Sunday, January 30, 2011

Blessing and Vulnerability: 4th Sunday After Epiphany

If you didn’t already know, we have lot of Epiphany left. Ash Wednesday isn’t until the ninth of March this year. And Easter Sunday falls this year on April 24th. Easter can’t fall any later than the 25th of April. So this is about as late as Easter can come. That is a blessing for us this year. Easter will fall on the one-year anniversary of the tornado. And Bishop Kee Sloan will be with us that Sunday. By then, our new sanctuary will be under construction, so we will see the new Christ Church being raised from the old.

In the meantime, we have this long season after the Feast of the Epiphany, which might also be called the Teaching season, or the Discipleship season. On the Feast of the Epiphany, the Christ Child was revealed to the Three Wise Men, and by extension, to all the nations of the world beyond the people of Israel. In this long season after Epiphany, this revelation continues as the child becomes a man, and begins his teaching ministry. And as Jesus begins his teaching ministry, so we are called to begin a season of discipleship. The word disciple means “student.” And so we all are, students walking with Jesus, hearing his words, and puzzling together over their meaning.

Today we begin that teaching with what is called The Sermon on the Mount. I warn you that our Teacher will indeed puzzle us. And probably no part of this Sermon on the Mount is more puzzling than the beginning that we hear today, the Beatitudes or Blessings.

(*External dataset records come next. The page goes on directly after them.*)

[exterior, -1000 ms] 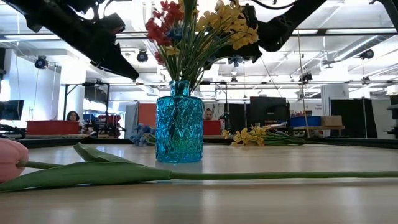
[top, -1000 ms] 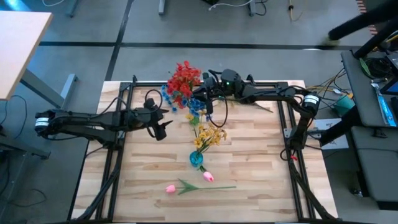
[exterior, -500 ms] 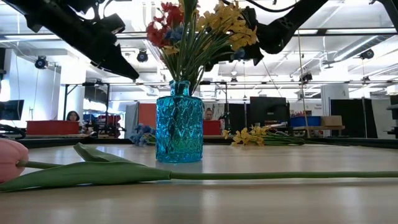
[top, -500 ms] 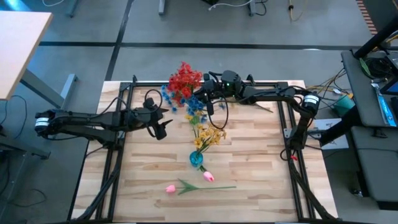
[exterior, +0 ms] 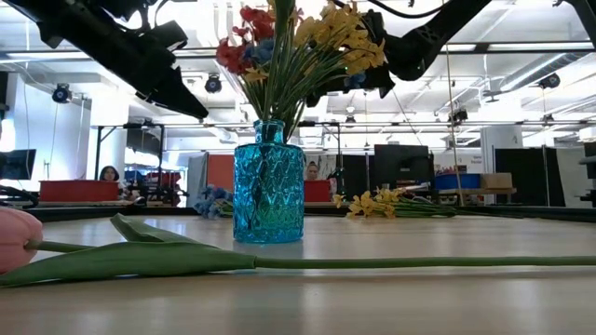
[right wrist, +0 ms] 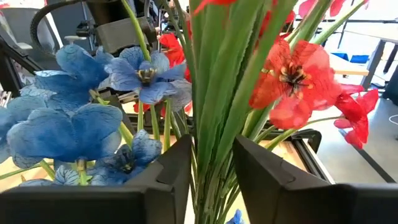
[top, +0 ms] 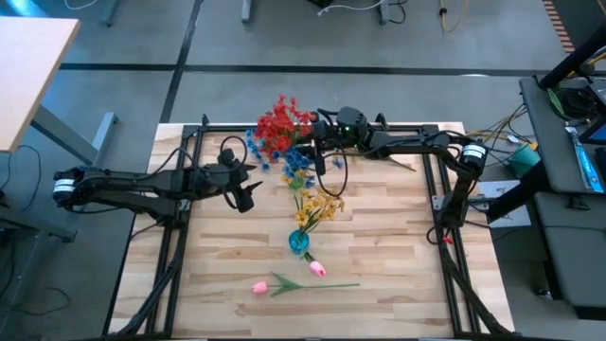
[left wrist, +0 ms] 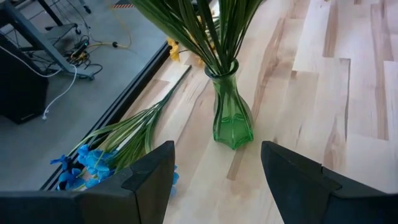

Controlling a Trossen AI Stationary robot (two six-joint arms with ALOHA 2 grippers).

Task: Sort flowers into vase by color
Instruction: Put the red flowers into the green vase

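Pink tulips [top: 316, 270] lie flat on the wooden worktop [top: 398, 265] in the lower middle of my top-down picture, one bud just below the vase [top: 299, 242] and the other bud further left. The blue-green glass vase stands upright near the middle of the worktop, and yellow flowers [top: 319, 206] stick up out of it. Up near the top edge of the worktop I see the red flowers [top: 279, 121], with blue flowers [top: 256, 147] just beside them on the left. The right arm [top: 417, 142] comes in from the right of that picture, and the right jaws are at the red bunch. In the right wrist picture the long green stems [right wrist: 211, 124] run down between the two fingers [right wrist: 168, 180]. I cannot tell if the right jaws are pinching those stems or just sitting around them. The left arm [top: 142, 185] reaches in from the left and stops left of the vase. The left jaws are wide apart with nothing in them. More blue flowers [left wrist: 87, 163] lie on the worktop at the lower left of the left wrist picture.
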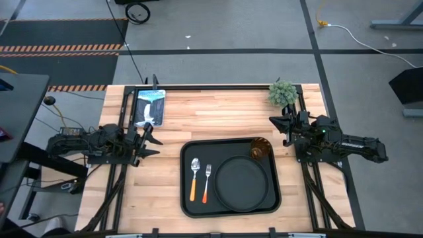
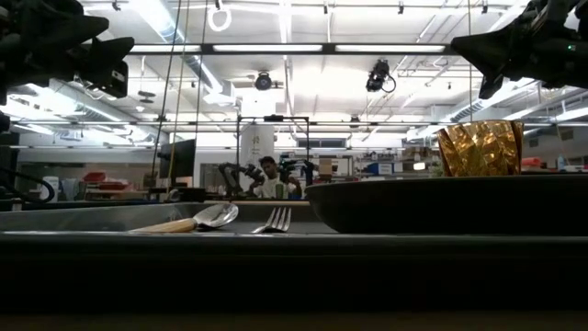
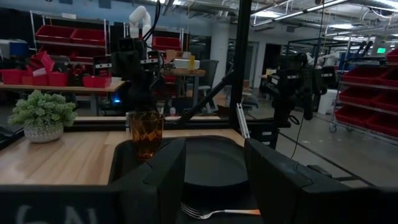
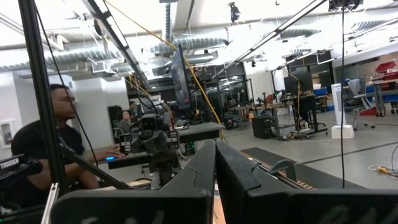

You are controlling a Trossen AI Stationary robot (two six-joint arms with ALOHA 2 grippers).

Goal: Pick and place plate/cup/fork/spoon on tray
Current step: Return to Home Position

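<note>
Left gripper (image 1: 153, 139) is parked at the table's left side, fingers spread, nothing held; tray (image 1: 187, 198) is seen at table centre with everything on it. Spoon (image 1: 194, 178) is laid nearest the tray's left edge, fork (image 1: 207, 182) just beside it, handles toward the near edge; plate (image 1: 242, 182) fills the tray's right half, with cup (image 1: 259, 149) upright in the far right corner, just beside the plate rim. Right gripper (image 1: 282, 127) is parked at the right side near a small potted plant (image 1: 282, 93), fingers pressed together, empty.
</note>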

Blessed are the poor in spirit, those who know their need of God. Blessed are those who mourn. Blessed are the meek and humble. Blessed are those who hunger and thirst for righteousness and justice. Blessed are the merciful, who don’t do it to others before others do it to them. Blessed are the peacemakers. Blessed are those who are persecuted and killed for the sake of righteousness and justice. Blessed are you when people revile you and persecute you and utter all kinds of evil against you falsely on His account. What sense does any of this make? What can we possibly learn that’s going to do any of us any good in the real world. What sort of self-help is this?

In this brief time left, let me offer two thoughts which I can only pray will make the Beatitudes more than an unobtainable ideal in your eyes. First; Jesus demands nothing of you in these Beatitudes. Never does he say that if you do this, then you will be blessed. Time and time again, He says that you are blessed, right here, right now. And second, those blessings are as close to you as the brother or sister on your right and your left.

Jesus says that you are already blessed, simply because you are poor in spirit. Well who among us has never come to the end of our rope and known that all we could do is throw ourselves at God’s feet? We are blessed because God picks us up. Who among us has never mourned? We all mourn with each other, and in our shared grief we are blessed. Who among us does not ache at the injustice of the world? Working together against that injustice, we are blessed. Who among us has not felt the fear of standing alone as the target of someone else’s wrath? God himself felt that wrath, and together with Him we are blessed.

So we are all blessed in the midst of our pain. Yet there is a risk in the blessing. For those blessings are found in the people through whom God comforts us, gives us mercy, and stands with us in our trials. And we only receive those blessings when we let those people see our poverty of spirit, our grief, our anger and our fear. These blessings are ours when we are vulnerable, to God, and to each other. It is in the vulnerability that we find the blessing.

It’s only when I take the risk of reaching out, when I make a connection to another human person that I realize how blessed I have been, from the Florida of my childhood, to the Carolina of my college years, to the Virginia of my early adulthood, and now to my newest brothers and sisters in Alabama. Through my joys and my losses, through those I have loved and lost, I have been blessed. I sensed all that yesterday looking out over the lake in Guntersville on a beautiful day that reminded me of the John Denver song, in which God sings to all of us:

Welcome to my morning. Welcome to my day. I’m the one responsible. I made it just this way…Welcome to my happiness. I know it makes me smile. And it pleases me to have you here for just a little while, while we open up some spaces and try to break some chains.

What a beautiful day it was! And what a beautiful day everyday is when the people of God try to break the chains of fear and shame and anger that keep us isolated from each other. Blessed are you when you at the end of your rope. Blessed are you who mourn. Blessed are you who are afraid. Blessed are you who are angry. For that blessing is just an outreached hand away.